**What is expected**:
The reply should contain all of the data below, word for word.

**Extracted material**:

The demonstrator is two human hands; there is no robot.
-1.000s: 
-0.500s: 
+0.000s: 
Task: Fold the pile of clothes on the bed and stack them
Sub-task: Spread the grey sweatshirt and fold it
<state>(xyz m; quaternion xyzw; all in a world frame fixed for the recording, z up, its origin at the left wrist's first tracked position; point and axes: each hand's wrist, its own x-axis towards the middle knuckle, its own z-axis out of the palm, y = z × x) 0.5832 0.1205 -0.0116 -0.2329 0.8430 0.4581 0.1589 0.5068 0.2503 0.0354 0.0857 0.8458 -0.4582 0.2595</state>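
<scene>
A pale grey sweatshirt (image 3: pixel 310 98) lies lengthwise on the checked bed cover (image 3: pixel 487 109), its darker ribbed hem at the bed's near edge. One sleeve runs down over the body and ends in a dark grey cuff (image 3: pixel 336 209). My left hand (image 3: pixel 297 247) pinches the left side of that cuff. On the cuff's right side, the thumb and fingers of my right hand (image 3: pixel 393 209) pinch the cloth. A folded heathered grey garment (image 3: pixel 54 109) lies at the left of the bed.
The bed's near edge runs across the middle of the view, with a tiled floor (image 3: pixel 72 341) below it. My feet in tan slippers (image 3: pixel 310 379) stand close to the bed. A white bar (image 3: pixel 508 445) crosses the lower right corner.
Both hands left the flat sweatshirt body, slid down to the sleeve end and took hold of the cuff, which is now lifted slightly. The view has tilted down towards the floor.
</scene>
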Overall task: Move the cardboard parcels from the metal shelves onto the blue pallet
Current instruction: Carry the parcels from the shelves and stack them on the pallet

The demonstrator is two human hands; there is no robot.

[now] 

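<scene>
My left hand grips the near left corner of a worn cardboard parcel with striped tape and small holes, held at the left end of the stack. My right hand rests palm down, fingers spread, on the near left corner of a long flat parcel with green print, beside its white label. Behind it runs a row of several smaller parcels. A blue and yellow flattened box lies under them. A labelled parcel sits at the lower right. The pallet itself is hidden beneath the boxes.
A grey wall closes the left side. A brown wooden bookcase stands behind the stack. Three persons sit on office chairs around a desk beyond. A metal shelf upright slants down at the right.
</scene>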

**Exercise solution**:
The demonstrator is two human hands; there is no robot.
-1.000s: 
-0.500s: 
+0.000s: 
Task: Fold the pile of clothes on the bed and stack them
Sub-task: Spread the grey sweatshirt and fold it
<state>(xyz m; quaternion xyzw; all in a world frame fixed for the recording, z up, its origin at the left wrist's first tracked position; point and axes: each hand's wrist, its own x-axis towards the middle knuckle, its own z-axis out of the palm, y = z × x) 0.5832 0.1205 -0.0116 -0.2329 0.8430 0.4581 0.1589 0.5068 0.2503 0.0354 0.0857 0.8458 -0.4582 0.2595</state>
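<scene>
A pale grey sweatshirt (image 3: pixel 310 98) lies lengthwise on the checked bed cover (image 3: pixel 487 109), its darker ribbed hem at the bed's near edge. One sleeve runs down over the body and ends in a dark grey cuff (image 3: pixel 336 209). My left hand (image 3: pixel 297 247) pinches the left side of that cuff. On the cuff's right side, the thumb and fingers of my right hand (image 3: pixel 393 209) pinch the cloth. A folded heathered grey garment (image 3: pixel 54 109) lies at the left of the bed.
The bed's near edge runs across the middle of the view, with a tiled floor (image 3: pixel 72 341) below it. My feet in tan slippers (image 3: pixel 310 379) stand close to the bed. A white bar (image 3: pixel 508 445) crosses the lower right corner.
Both hands left the flat sweatshirt body, slid down to the sleeve end and took hold of the cuff, which is now lifted slightly. The view has tilted down towards the floor.
</scene>
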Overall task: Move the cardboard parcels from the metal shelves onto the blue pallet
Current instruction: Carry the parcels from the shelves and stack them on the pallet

The demonstrator is two human hands; there is no robot.

[now] 

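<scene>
My left hand grips the near left corner of a worn cardboard parcel with striped tape and small holes, held at the left end of the stack. My right hand rests palm down, fingers spread, on the near left corner of a long flat parcel with green print, beside its white label. Behind it runs a row of several smaller parcels. A blue and yellow flattened box lies under them. A labelled parcel sits at the lower right. The pallet itself is hidden beneath the boxes.
A grey wall closes the left side. A brown wooden bookcase stands behind the stack. Three persons sit on office chairs around a desk beyond. A metal shelf upright slants down at the right.
</scene>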

Nothing else is needed, and the exercise is over.